Le ministère de la Culture et des Arts a annoncé, mardi dans un communiqué, le déblocage de 63. 744 400 dinars à destination de 16 projets cinématographiques.
« Le versement des tranches relatives à 16 projets cinématographiques d’une valeur globale de 63.744.400 DA, dans le cadre du suivi par le ministère de l’opération de versement des tranches relatives aux projets cinématographiques, gelés depuis la fermeture du Fonds national pour le développement de l’Art, de la Technique et de l’Industrie cinématographique et de la Promotion des Arts et des Lettres (FDATIC) », indique le communiqué ministèriel.
Il a par ailleurs précisé que la libération des tranches relatives aux 16 projets cinématographiques a été décidée après « l’approbation par les services du ministère des Finances » d’accorder au ministère de la Culture et des Arts « une autorisation spéciale pour cette opération ».
Des sommes qui entrent, selon la Culture, dans le cadre « de l’aide publique au développement de l’industrie cinématographique ».
En ce qui concerne le reste de la manne étatique, le ministère invite les 57 autres porteurs de projets, qui ont déjà perçu une partie des fonds publics, à se rapprocher de la Direction du développement et de la promotion des Arts afin, explique-t-il, de déposer « les documents attestant de la réalisation du projet cinématographique », et ce dans un délai ne devant pas excéder « le 15 novembre 2022 ».

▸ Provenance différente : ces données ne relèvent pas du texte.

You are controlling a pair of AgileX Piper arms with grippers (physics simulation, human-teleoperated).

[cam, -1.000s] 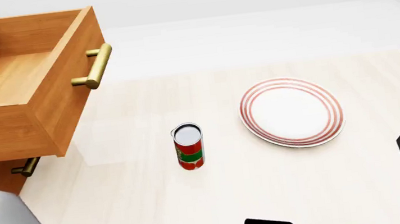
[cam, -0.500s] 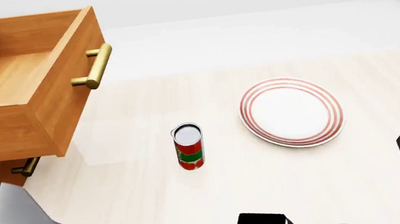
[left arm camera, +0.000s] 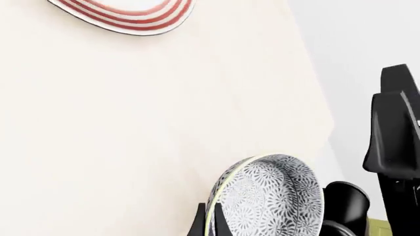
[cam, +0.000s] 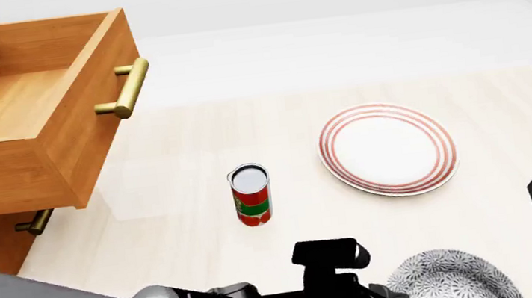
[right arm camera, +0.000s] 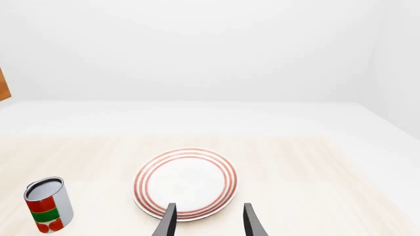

Quant aux personnes ayant déjà capté une partie de la subvention sans avoir concrétisé la moindre action, la ministre prévient que « des procédures administratives seront lancées contre les sociétés de production cinématographique qui n’ont pas respecté l’engagement de la réalisation du projet dans les délais fixés dans l’accord conclu avec le ministère ».
Les contrevenants seront même poursuivis, fait-elle savoir, via « des mises en demeure », afin que la tutelle puisse récupérer « les aides accordées » mais non utilisées .
Le ministère a enfin réaffirmé la volonté des pouvoirs publics de poursuivre le « soutien de l’Etat au cinéma », à travers de nouveaux mécanismes, et de garantir « plus de transparence dans l’octroi des aides » ainsi qu’un suivi plus « efficace » de la production cinématographique.